Thanks for pointing out that Graham's scaling isn't actual scaling - it's an interesting point I hadn't noticed.
Even so, my point still stands: they could have made a character get wet after a swim with a bit of work.
I think this is getting away from the main topic, but I believe the original point was that, in game design, some things get done and some don't due to time restraints and lack of resources. Graham could have been given an "in water" sprite, a "drying off" sprite, a "nearly dry" sprite and the normal Graham sprite. He could have been given a different costume from his adventurer's gear and the cloak for some arbitrary reason. These things didn't happen because they weren't worth the time and effort needed to implement them.
So too with Alexander's hair. I don't want to sound like one of those "Everyone says you're wrong so you're wrong" people - that's terribly flawed logic - but you are the only person to complain about his hair. I'm not going to suggest that he uses hair gel or magic to keep his hair like that - I'm just going to suggest that, for this game, this is what his hair looks like. In the same way that Graham always wore his adventurer's cap, that Gwydion never changed out of his slave's clothes, and that Valanice's and Rosella's hair remained perfect in KQ7, so too does Alexander's hair stay like that in TSL. It's just a part of his character: we all accept that in this game, this is what his hair looks like. I mean, everyone seems to be fine with talking guard dogs, American accents, and the use of the English language in the game, so singling out spiky hair seems odd.
I mean, think about that for a moment. In order for the English language to develop at all, you'd need 1) a race of people speaking Anglo-Saxon 2) an invasion of those people by another society speaking Medieval French and 3) enough time and the right cultural and social conditions for the two to meld in precisely the same way as English has in our timeline plus 4) work to be done on the language by playwrights, writers of dictionaries, poets and other scholars who introduced or invented new words and turns of phrase. (Without Shakespeare you wouldn't say "In my mind's eye", "Into thin air" or "the milk of human kindness", for example.) Realistically speaking, there is no way that the KQ characters could possibly be speaking the English of the late 20th/early 21st century.

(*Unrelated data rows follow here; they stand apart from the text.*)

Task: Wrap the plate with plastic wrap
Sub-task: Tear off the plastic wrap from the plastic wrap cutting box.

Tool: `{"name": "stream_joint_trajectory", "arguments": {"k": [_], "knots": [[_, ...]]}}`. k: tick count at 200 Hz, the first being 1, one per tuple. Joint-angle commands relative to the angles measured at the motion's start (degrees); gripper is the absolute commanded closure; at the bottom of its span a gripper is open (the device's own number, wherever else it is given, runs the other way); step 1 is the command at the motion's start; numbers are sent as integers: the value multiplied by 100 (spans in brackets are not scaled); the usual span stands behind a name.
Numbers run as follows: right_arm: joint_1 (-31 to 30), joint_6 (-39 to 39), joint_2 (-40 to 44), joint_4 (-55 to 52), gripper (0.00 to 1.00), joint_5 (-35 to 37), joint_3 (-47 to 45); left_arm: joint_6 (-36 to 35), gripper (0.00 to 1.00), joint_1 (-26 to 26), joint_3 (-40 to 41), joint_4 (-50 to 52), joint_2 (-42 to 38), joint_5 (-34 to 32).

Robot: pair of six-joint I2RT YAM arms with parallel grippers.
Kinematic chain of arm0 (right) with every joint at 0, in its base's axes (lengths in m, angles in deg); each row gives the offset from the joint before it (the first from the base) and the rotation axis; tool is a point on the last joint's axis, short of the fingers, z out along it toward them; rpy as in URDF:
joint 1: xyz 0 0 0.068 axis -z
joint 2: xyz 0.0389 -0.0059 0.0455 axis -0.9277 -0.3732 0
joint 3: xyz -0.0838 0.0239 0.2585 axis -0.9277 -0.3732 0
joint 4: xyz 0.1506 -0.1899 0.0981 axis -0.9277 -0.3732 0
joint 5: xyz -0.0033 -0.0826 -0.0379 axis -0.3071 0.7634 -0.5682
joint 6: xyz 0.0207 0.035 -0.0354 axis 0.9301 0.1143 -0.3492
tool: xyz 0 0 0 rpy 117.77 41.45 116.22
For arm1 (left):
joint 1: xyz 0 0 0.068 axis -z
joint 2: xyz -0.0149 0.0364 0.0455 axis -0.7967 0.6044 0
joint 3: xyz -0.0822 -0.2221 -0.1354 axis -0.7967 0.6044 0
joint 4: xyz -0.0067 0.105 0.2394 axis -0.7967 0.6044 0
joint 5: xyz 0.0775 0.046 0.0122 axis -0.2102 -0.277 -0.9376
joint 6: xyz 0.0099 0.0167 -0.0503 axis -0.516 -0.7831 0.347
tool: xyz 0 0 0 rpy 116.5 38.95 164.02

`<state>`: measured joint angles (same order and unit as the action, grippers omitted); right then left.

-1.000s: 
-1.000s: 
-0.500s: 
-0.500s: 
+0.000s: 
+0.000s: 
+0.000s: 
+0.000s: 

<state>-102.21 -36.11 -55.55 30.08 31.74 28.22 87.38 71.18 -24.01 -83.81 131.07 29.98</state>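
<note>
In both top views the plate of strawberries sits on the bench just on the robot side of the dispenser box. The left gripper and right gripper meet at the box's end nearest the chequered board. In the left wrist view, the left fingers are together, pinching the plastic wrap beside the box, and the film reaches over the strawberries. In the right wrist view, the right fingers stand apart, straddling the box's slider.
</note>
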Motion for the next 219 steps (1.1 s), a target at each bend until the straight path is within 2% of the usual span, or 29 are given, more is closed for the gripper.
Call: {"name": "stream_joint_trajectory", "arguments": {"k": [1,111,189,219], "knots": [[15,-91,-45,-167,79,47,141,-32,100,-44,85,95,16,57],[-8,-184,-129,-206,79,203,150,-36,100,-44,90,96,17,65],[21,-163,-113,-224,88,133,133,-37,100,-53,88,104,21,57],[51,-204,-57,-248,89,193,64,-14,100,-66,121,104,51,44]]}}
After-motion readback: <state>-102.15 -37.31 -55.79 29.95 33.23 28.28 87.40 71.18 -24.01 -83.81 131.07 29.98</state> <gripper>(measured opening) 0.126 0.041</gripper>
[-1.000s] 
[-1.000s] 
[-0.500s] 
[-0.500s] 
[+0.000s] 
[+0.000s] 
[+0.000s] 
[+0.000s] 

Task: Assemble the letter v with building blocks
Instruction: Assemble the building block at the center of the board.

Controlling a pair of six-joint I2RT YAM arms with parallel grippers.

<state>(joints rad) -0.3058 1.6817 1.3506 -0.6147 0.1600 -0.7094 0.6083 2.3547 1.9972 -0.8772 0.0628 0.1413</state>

My point is, any game which is not a documentary of an actual time and place in (preferably recent) human history will take some things for granted. In most fantasy games, it's that these varied, unearthly people speak English just like us. In TSL, it's that Alexander has spiky hair. Seriously, I don't see why it's such a big deal. I mean, it just seems like the kind of thing that would be done in almost any game without anyone thinking about it, either the developers or audience. It just doesn't seem like a very important thing to me.